49th Mayor of Louisville
- In office December 1961 – December 1965
- Preceded by: Bruce Hoblitzell
- Succeeded by: Kenneth A. Schmied

Personal details
- Born: William Owen Cowger January 1, 1922 Hastings, Nebraska, U.S.
- Died: October 2, 1971 (aged 49) Louisville, Kentucky, U.S.
- Resting place: Cave Hill Cemetery Louisville, Kentucky, U.S.
- Party: Republican

= William Cowger =

American politician (1922–1971)

William Owen Cowger (January 1, 1922 - October 2, 1971), a Republican, served as mayor of Louisville, Kentucky, and as a member of the United States House of Representatives.

==Early life and education==
Cowger was born January 1, 1922, in Hastings, Nebraska, and attended Hastings High School. He attended one year of university at Texas A&M, finishing his undergraduate degree at Carleton College in Northfield, Minnesota. He took postgraduate studies of political studies for three years at the University of Louisville (in Louisville, Kentucky) and American University (in Washington, D.C.).

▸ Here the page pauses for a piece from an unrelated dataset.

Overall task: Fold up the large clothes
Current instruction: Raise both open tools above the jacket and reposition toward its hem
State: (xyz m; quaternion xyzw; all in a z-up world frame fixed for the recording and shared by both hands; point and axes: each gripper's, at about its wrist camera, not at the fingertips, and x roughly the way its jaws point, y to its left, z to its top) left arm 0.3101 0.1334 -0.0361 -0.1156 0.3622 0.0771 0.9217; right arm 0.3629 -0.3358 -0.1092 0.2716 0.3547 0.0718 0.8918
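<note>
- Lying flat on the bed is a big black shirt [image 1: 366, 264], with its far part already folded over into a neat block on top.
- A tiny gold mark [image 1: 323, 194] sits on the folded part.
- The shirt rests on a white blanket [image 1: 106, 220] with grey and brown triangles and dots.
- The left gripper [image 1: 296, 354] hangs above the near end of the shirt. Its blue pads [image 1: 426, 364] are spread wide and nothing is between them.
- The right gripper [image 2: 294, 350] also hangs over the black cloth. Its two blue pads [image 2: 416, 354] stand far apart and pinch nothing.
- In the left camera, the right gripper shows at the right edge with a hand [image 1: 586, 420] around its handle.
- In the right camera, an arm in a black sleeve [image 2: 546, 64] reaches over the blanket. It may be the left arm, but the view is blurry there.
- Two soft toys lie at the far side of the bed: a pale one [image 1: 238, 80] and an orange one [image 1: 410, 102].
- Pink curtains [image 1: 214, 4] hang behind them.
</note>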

Cowger graduated from the United States Naval Reserve Midshipmen's School at Columbia University in New York City, before serving for twenty months in United States Navy, fighting in both the Atlantic and Pacific theaters of World War II.

==Career==
After his military service, Cowder returned to Louisville, where he became president of Thompson & Cowger Co (a mortgage loan company). In 1953, he was elected president of the Louisville Junior Chamber of Commerce.

===Mayor of Louisville===
In 1961, Cowder was elected mayor of Louisville, winning election as the Republican Party nominee. At the time, he was one of very few members of the Republican Party to hold the mayoralty of a large United States city. He served a single four-year term, as state law at the time did not allow him to seek re-election to a second consecutive term..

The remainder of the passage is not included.